Wednesday, March 3, 2021

Passwords

 You may recall the gift I received for Christmas. Yes, the dishwasher. I am still not sure of the button sequence to start it, so HeWho is in charge of dragging the machine across the floor and hooking it up to water and power. I load it, add the detergent, and unload it when it is done and shove it back in it's rightful place. I found that the liquid detergent works much better. I still have dishes to wash by hand, but it does make my work load lighter (said begrudgingly).

I could always do what my mother did when she wanted to get rid of an appliance for a new one, or decided she wasn't going to use one. She wanted a new refrigerator one time, so she would turn the temperature down to let the food spoil, then turn it back up before presenting her evidence to my Dad. He would help her toss all the food and say he was gong to go get her a new one and she would baulk at that and say that maybe the power had gone out overnight and she would "try" it again. On the third "try", she agreed to get a new one.
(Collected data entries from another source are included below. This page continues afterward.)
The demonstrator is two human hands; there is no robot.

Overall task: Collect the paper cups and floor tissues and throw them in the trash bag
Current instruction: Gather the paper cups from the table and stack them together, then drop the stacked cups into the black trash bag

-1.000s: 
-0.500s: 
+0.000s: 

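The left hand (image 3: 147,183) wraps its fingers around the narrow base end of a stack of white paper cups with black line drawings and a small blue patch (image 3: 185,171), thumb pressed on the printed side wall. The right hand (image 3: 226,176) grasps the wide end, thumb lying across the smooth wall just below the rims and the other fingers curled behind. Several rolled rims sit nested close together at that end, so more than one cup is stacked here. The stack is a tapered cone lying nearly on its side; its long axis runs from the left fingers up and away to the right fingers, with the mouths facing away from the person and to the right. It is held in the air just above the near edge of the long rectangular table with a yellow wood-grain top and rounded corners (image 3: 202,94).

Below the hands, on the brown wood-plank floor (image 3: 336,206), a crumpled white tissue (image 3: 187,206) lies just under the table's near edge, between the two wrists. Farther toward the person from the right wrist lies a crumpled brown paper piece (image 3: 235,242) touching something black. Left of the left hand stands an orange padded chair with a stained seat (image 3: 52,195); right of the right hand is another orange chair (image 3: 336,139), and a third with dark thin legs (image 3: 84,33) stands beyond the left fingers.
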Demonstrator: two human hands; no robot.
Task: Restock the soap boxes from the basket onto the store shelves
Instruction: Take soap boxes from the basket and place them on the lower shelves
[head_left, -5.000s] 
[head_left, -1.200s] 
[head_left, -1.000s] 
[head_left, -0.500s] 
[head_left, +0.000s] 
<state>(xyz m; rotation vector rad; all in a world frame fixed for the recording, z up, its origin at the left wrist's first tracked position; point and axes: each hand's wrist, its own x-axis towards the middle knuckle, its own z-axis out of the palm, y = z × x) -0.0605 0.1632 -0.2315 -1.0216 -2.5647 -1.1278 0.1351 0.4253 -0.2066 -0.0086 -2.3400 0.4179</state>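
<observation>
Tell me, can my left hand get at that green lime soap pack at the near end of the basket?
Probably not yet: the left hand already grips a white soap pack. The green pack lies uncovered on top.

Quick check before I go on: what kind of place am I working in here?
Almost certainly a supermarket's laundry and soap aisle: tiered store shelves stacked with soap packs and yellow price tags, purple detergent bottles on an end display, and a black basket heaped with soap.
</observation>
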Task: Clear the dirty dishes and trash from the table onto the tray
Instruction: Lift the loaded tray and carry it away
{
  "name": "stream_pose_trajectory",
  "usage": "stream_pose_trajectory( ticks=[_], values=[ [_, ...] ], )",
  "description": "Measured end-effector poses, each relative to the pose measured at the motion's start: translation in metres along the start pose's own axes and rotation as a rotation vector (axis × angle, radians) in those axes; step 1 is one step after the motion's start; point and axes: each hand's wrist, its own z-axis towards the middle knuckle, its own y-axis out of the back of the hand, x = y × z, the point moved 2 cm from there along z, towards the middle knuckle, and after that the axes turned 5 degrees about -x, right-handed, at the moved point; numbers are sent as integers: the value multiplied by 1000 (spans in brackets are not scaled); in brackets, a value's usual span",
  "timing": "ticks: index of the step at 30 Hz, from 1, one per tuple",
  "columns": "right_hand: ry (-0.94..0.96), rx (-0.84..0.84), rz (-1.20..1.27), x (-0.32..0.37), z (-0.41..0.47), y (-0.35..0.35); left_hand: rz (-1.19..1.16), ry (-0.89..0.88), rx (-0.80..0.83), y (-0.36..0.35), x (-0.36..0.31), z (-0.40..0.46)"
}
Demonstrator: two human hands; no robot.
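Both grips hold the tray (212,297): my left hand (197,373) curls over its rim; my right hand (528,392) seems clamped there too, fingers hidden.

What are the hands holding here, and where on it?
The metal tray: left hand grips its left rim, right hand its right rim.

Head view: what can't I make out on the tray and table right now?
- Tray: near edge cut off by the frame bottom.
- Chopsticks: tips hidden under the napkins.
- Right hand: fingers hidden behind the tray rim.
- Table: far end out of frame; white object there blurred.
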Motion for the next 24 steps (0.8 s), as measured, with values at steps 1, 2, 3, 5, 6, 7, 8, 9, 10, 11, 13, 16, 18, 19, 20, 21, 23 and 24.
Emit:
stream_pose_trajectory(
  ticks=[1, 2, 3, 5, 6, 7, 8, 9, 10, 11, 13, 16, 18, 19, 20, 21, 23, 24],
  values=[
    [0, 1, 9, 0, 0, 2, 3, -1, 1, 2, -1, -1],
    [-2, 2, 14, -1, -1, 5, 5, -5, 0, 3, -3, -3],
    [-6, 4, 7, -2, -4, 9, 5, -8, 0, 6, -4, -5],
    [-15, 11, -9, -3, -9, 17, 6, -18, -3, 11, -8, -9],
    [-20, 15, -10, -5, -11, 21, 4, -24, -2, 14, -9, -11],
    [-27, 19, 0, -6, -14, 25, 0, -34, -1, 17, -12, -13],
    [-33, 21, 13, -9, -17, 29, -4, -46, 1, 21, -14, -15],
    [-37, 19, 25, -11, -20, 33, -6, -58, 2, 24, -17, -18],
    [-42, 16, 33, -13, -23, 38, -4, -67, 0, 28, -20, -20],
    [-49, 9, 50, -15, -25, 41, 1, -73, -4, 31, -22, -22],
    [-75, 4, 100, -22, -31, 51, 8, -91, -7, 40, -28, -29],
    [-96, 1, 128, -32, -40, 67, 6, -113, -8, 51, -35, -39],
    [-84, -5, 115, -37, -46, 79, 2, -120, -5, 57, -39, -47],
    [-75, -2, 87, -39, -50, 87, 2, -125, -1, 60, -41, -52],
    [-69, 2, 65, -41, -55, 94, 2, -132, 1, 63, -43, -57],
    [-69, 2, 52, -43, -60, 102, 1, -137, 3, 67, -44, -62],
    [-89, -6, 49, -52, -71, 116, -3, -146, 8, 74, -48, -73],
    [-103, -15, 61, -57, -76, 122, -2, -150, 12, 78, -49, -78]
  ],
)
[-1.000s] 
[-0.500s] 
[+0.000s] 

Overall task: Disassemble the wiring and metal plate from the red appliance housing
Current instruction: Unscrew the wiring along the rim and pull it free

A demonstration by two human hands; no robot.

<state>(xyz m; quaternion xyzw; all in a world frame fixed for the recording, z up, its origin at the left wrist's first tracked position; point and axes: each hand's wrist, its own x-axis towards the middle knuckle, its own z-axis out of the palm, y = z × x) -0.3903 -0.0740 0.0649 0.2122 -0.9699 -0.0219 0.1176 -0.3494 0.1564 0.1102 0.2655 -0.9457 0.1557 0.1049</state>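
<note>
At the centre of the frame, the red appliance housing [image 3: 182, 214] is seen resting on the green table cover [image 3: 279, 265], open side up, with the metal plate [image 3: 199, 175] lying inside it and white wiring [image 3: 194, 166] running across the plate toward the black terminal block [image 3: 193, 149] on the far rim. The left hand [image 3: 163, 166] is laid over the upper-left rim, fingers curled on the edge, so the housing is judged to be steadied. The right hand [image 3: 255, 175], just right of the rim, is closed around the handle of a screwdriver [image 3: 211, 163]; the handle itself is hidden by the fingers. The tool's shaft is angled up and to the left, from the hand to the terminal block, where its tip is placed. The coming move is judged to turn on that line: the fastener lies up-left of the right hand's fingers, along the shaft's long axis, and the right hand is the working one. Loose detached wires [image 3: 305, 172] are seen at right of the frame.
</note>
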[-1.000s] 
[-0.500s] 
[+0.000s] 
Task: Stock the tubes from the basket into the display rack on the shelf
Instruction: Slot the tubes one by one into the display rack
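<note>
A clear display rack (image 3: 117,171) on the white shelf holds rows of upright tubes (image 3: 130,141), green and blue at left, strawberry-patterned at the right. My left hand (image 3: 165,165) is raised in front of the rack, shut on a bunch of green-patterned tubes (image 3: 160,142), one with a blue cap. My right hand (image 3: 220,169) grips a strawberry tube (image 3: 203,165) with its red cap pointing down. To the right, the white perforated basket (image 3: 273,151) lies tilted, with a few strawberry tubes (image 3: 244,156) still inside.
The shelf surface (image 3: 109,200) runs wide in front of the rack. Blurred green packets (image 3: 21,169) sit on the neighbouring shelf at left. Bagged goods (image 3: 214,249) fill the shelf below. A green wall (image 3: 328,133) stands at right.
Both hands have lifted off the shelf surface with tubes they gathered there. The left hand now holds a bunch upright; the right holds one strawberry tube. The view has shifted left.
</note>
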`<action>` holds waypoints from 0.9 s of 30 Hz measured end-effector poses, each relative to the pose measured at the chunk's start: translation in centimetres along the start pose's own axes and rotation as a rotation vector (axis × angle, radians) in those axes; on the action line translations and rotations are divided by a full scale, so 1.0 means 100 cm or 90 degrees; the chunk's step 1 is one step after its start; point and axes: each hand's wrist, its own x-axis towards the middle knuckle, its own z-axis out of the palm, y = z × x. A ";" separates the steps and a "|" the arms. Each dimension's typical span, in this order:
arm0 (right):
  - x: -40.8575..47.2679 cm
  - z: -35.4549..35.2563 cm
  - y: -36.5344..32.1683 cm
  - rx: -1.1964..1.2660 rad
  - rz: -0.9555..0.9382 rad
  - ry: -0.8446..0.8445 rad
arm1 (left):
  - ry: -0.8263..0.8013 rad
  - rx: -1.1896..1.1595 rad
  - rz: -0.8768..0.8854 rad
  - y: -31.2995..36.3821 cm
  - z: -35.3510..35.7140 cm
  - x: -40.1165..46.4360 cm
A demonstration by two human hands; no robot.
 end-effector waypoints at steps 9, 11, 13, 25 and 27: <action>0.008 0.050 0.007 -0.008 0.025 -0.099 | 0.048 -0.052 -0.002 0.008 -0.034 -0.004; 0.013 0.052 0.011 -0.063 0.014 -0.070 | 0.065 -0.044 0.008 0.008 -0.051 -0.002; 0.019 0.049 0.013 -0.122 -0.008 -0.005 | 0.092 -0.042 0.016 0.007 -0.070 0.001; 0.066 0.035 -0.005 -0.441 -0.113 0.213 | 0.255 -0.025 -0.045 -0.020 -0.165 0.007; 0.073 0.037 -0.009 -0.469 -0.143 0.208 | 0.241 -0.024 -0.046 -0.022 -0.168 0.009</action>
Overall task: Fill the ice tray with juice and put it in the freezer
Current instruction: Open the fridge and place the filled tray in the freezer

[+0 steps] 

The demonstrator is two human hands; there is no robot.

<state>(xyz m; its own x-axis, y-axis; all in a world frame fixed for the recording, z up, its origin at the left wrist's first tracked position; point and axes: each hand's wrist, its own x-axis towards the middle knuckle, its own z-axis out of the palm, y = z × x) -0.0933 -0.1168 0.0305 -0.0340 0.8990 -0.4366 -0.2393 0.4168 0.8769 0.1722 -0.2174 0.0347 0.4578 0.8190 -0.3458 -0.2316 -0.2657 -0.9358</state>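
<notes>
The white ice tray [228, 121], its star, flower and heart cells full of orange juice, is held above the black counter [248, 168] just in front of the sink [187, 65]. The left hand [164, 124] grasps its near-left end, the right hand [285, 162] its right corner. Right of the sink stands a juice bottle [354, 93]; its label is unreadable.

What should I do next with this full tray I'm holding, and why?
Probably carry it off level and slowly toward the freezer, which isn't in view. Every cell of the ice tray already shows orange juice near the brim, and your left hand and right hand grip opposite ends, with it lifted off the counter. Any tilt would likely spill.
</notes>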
She could have saved all that time and energy and the cost of all that wasted food and just asked for a new appliance. My Daddy never denied her anything. He bought her a dishwasher in the last home they had. He installed it and carefully read all the instructions on the use and care of this new machine before making a file for it and putting everything pertaining to that machine in the file drawer. That was just how he was. The first time she was going to load it, he offered a few helpful suggestions .... after all their years together, you would think he would know better. She dropped what she was doing and walked out of the kitchen saying that he could load it himself FROM NOW ON. He did. It had become his task.

You would think I might have learned this tactic and followed her example. The very thought of HeWho loading my dishwasher all helter-skelter scares me. It would be hard not to re-do it every time. He has no concept of space and would either cram everything in too tight, or under load it. With just the two of us, we only run the machine every second or third day. 

I have a new phone. HeWho purchased it and called me twice for passcodes and such. I can make and receive calls and text, but every other function of the phone has me locked out because I can't remember my Apple password. I have never known my Apple password. Ever. Why is this, you may be wondering. Why would I forget this important information? I cannot forget what I never knew!

HeWho programmed my old phone. If you received a call from my phone the caller ID had his name on it.  The ID is my email address, but HeWho is not good at password making. I always make my passwords mean something to me. So that I can remember them. He makes passwords with random letters, numbers and symbols and is hard put to remember them. The private wi-fi here has a password and we can't use it ... because HE CAN'T REMEMBER IT!

After several attempts to change the password, I gave up. The phone tells me that the password cannot be changed because it has already been changed too many times. Um, not by me. Because I would know what the password was if I had changed it.

I am unhappy about this. I was in the middle of a book and that book will go back to the library today. I can't even get on that site to renew it. I handed the new phone to him this morning and he has now gone back to the store to enlist the help of the experts there. I am left here to my own devices of entertaining myself. 


7 comments:

Kathy G said...

I can't remember my Apple password either, and I made it!

One of the best things I've ever done is to register an online password manager. It costs about five dollars a month, and it took me a while to get everything in there, but now all I have to do is enter my master password (or use the thumb ID on my phone) and every one of them is available to auto-fill.

Marla said...

Passwords are the work of the devil. I'm convinced.

Linda O'Connell said...

Your mom's story reminded me of my mom. My dad brought home a chunkof unsliced slab bacon which mom had never seen before, and did not know how to cook it. So she put it on the window sill of their second floor apartment and gave it a shove. The area it fellin was not accessible.
Passwords...oh my, the only thing we fuss at one another about.

Jo-Anne's Ramblings said...

Funny to read this post watching telly this morning they had a segment about passwords at one point it was said to not to write them down and not to use the same password for multible sites. I do both of those things. I also do not like Tim to pack the dishwasher

Joanne Noragon said...

Wow. Sorry you haven't been able to make some good ground rules.

River said...

I suggest from now on you enter your own passwords that you will remember and not get locked out ever again. Also, have HeWho write down the number sequence to start the dishwasher and tape it to the front or top or side where you can easily see it.

Val said...

I have my Apple ID, and I only had an iPhone for two months. That's the only thing I ever needed it for. The girl who set up the phone wrote it down, and said KEEP THIS because people all the time forget their Apple ID. I was not happy with her when I saw that she had put the answers to my three security questions WITHOUT capitals. So... I have the paper right here, in case I ever need it again. Which I probably won't.